**WHAT YOU HAVE TO DO**
Given the entries that follow, write out exactly the lines starting at the one containing "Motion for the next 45" and ending at the one containing "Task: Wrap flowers", both ends included, and only those.
[[ EXCERPTED RECORDS, beginning ]]
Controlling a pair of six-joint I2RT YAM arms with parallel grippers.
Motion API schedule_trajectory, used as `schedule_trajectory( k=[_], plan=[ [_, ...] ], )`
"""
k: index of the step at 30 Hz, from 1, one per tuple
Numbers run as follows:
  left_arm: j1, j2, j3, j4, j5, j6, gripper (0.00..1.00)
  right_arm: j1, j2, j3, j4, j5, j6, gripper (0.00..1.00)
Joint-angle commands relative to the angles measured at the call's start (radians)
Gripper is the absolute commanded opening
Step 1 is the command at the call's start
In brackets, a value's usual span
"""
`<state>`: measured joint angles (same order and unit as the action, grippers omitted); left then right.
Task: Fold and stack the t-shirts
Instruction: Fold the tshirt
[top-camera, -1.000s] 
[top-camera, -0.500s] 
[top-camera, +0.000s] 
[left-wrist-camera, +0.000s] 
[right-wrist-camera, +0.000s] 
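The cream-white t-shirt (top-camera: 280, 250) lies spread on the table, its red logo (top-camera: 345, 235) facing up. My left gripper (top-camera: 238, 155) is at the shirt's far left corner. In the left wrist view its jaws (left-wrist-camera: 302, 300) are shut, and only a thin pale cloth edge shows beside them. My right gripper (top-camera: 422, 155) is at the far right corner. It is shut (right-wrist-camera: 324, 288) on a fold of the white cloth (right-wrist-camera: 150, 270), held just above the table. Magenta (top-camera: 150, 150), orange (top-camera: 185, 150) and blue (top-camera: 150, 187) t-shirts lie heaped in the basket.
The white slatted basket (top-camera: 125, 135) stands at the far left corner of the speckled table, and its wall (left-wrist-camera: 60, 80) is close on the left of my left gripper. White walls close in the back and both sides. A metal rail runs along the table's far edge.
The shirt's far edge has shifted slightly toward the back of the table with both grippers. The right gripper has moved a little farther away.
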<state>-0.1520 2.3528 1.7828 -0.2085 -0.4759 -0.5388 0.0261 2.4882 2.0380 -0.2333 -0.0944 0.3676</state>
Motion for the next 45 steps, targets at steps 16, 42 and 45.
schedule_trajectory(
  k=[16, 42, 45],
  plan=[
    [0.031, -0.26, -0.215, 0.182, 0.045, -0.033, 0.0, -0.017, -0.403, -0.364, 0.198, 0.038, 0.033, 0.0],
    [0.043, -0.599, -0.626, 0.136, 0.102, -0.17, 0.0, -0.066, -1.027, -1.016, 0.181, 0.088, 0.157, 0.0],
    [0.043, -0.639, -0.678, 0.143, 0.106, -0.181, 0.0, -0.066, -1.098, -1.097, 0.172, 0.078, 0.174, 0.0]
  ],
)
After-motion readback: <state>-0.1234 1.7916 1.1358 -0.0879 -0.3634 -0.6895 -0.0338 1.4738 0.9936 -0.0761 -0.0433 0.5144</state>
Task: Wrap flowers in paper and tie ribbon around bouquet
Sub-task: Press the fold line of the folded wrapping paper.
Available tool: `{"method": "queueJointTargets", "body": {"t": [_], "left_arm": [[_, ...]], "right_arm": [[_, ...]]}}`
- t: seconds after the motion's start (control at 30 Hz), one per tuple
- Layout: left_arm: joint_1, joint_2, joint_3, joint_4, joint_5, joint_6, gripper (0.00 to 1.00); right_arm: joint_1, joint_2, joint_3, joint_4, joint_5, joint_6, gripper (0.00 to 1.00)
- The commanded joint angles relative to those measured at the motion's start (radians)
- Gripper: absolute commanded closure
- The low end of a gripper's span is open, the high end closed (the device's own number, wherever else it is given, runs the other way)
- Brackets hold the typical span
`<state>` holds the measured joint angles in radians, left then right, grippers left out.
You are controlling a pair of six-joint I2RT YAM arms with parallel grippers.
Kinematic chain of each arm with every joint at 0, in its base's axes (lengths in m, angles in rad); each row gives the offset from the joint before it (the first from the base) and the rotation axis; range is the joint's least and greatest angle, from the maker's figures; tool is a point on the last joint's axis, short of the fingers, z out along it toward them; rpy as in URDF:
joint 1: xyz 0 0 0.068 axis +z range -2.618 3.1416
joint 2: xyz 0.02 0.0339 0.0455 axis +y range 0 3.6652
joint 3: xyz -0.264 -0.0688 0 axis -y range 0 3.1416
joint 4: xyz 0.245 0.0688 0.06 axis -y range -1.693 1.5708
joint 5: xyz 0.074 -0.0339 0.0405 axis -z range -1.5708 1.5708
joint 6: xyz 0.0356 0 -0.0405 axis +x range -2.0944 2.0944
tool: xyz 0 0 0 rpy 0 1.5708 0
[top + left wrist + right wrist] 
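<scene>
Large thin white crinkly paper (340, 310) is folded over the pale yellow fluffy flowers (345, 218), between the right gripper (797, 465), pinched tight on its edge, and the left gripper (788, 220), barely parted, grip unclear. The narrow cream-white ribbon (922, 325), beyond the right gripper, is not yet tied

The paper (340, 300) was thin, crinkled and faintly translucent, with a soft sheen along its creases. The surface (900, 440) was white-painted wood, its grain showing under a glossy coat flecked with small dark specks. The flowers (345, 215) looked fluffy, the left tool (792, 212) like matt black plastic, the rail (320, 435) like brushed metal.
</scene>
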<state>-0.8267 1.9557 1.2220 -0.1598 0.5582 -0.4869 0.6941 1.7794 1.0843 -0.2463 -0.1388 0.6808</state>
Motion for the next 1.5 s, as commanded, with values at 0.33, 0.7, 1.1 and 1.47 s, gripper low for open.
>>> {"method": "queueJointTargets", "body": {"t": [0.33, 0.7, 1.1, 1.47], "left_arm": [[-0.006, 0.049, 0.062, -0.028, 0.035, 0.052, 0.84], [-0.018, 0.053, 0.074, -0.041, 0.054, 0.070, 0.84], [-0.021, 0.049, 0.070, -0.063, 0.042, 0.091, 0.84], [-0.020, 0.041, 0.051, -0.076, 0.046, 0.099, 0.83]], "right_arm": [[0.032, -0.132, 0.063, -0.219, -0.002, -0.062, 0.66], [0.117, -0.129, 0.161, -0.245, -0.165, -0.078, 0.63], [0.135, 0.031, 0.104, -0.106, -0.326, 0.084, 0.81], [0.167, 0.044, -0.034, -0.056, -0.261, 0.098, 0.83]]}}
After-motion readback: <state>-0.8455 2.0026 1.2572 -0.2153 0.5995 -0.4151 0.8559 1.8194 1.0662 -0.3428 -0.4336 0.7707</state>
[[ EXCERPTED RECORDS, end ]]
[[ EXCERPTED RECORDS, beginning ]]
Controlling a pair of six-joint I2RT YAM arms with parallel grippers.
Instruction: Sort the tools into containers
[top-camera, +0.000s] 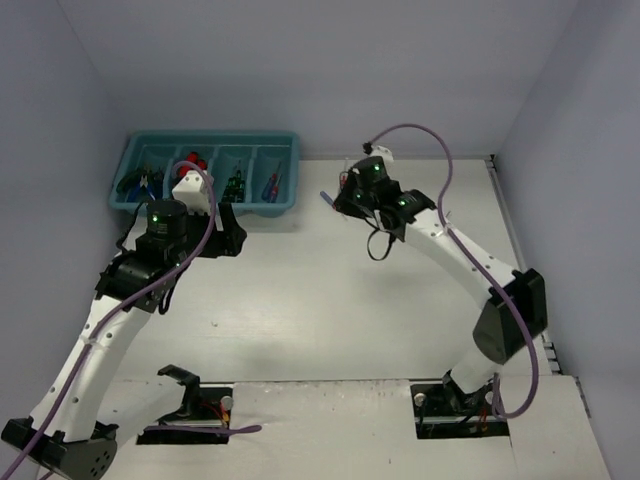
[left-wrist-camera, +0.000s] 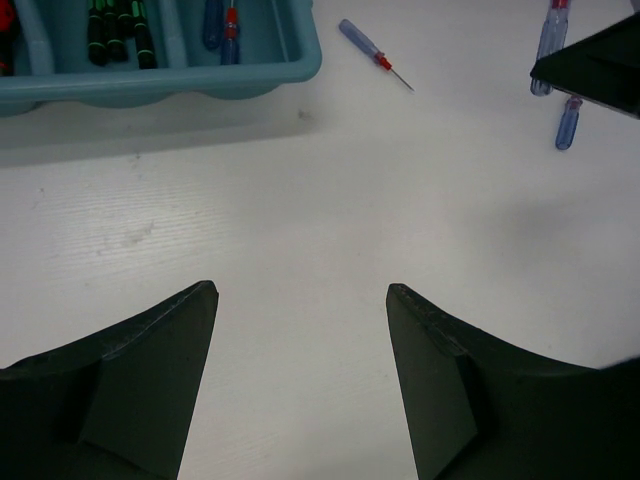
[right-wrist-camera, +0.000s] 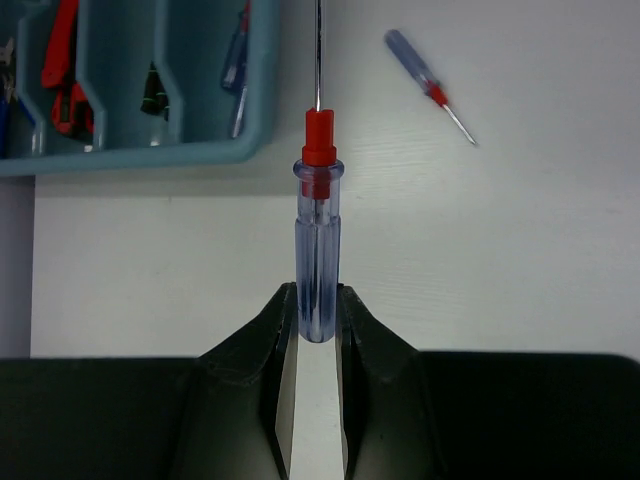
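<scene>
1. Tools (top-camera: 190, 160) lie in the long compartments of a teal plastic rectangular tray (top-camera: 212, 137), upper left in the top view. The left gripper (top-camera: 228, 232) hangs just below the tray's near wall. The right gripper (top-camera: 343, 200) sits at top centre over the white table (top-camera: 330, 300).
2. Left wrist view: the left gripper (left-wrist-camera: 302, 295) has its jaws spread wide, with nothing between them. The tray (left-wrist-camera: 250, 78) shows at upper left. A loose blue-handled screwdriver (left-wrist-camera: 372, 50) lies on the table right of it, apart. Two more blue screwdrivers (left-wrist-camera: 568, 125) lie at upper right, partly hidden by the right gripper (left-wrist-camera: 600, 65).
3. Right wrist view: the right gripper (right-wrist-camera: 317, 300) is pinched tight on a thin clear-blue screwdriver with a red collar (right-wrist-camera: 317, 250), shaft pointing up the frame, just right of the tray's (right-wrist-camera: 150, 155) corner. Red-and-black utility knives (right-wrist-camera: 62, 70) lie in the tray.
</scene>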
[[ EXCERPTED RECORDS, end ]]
**REPLY**
Motion for the next 45 steps, targets at steps 16, 42 and 45.
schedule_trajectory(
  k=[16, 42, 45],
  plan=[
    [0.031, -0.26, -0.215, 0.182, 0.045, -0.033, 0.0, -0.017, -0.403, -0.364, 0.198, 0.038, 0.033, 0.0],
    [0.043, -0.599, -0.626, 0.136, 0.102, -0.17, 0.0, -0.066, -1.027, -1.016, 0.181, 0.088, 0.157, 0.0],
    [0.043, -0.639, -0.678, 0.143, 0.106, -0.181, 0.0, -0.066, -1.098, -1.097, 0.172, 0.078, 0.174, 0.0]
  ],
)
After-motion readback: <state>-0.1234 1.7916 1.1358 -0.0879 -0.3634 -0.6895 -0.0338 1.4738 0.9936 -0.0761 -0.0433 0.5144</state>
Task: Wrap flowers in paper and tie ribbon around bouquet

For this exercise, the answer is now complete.